→ **TASK INSTRUCTIONS**
All lines in the material with the string "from" should be listed.
[Opening SUPPLIED INFORMATION section]
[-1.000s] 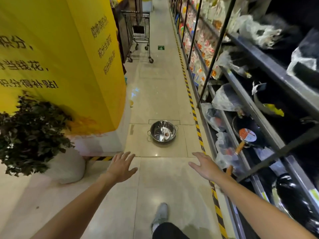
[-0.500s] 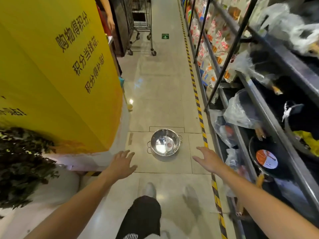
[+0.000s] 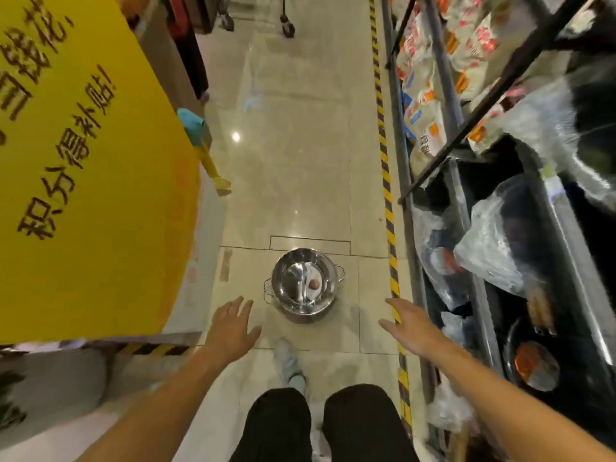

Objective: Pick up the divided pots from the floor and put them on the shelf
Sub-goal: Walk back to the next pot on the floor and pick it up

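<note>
A shiny steel divided pot [image 3: 302, 284] with two side handles and a curved partition stands on the tiled floor in the aisle, a round label lying inside it. My left hand [image 3: 232, 325] hovers open just to the pot's lower left, fingers spread, not touching it. On the other side my right hand [image 3: 410, 327] is open too, palm down, to the pot's lower right and near the striped floor tape. The dark metal shelf [image 3: 480, 295] runs along the right, holding bagged pans.
A big yellow pillar [image 3: 83, 168] with black lettering fills the left. Black-and-yellow tape [image 3: 386, 181] runs along the shelf foot. My shoe [image 3: 286, 361] and dark trousers sit below the pot. Trolley wheels [image 3: 287, 28] stand far up the aisle. A potted plant [image 3: 10, 401] is at the left edge.
I have walked closer; the pot now sits nearer and right in front of my hands. Both hands stay open and apart, now level with the pot's near side.
</note>
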A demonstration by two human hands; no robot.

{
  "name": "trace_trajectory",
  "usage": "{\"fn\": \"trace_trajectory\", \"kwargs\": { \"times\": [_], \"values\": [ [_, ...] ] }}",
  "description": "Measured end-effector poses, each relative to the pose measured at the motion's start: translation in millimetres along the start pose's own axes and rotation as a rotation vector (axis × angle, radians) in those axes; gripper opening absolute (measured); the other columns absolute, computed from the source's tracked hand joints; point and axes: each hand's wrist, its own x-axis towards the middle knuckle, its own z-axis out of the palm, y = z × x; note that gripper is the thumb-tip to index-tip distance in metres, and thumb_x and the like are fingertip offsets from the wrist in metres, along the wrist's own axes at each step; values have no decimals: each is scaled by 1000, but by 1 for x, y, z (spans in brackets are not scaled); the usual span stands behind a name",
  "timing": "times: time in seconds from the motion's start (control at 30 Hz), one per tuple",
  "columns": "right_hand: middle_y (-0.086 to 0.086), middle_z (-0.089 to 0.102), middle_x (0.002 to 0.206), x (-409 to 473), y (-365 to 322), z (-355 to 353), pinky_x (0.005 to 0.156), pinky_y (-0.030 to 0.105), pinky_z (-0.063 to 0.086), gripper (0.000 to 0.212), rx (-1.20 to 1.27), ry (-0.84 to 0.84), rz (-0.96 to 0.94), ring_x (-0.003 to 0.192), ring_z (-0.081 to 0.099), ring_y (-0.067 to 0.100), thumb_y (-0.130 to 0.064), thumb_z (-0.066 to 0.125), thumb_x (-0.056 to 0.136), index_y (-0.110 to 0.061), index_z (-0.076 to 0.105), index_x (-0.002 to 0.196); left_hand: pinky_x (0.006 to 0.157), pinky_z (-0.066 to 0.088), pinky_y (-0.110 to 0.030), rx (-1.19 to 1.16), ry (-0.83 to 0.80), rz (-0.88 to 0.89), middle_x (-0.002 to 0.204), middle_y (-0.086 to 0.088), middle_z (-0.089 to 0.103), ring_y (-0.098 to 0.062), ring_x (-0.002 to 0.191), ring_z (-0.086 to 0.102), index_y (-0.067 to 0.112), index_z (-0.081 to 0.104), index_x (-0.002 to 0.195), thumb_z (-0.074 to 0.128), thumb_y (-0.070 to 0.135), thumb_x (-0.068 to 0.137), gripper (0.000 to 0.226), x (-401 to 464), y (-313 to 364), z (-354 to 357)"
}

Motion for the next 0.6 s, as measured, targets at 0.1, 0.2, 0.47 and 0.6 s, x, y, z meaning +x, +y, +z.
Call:
{"fn": "trace_trajectory", "kwargs": {
  "times": [0.1,0.2,0.47,0.6],
  "values": [
    [6,33,163,70,3,-12,120,33,24,68,-60,-44,-34,151,27,23,-49,51,100,-19,31,158,123,8,-41,-59,-18,-44,165,-8,11,-28,151,13,19,12,157,34,54,99,71,51,0,3],
    [9,36,161,156,10,-7,119,37,26,66,-74,-63,-59,148,31,27,-45,53,101,-16,33,157,123,10,-41,-137,-10,-81,164,-9,16,-29,149,16,18,17,156,36,53,97,71,113,2,19],
    [8,25,166,384,78,111,121,36,19,79,-26,-179,-46,152,22,26,-46,59,97,-16,21,161,121,16,-42,-259,-87,-245,164,-9,17,-29,150,16,20,19,156,51,46,95,74,285,-8,177],
    [9,17,168,474,122,184,123,36,15,83,-38,-223,-1,154,16,26,-45,59,97,-15,15,162,120,18,-44,-295,-130,-317,163,-15,17,-32,149,16,17,18,156,57,44,93,78,365,-19,257]
  ]
}}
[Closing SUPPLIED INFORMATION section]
→ **TASK OUTPUT**
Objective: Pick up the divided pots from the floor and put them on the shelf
  "description": "Measured end-effector poses, each relative to the pose measured at the motion's start: translation in millimetres along the start pose's own axes and rotation as a rotation vector (axis × angle, radians) in those axes; gripper opening absolute (measured); the other columns absolute, computed from the source's tracked hand joints; point and axes: each hand's wrist, its own x-axis towards the middle knuckle, its own z-axis out of the palm, y = z × x; note that gripper is the thumb-tip to index-tip distance in metres, and thumb_x and the like are fingertip offsets from the wrist in metres, along the wrist's own axes at each step; values have no decimals: each is scaled by 1000, but by 1 for x, y, z (spans in brackets are not scaled); the usual span stands behind a name",
  "timing": "times: time in seconds from the motion's start (control at 30 Hz), one per tuple",

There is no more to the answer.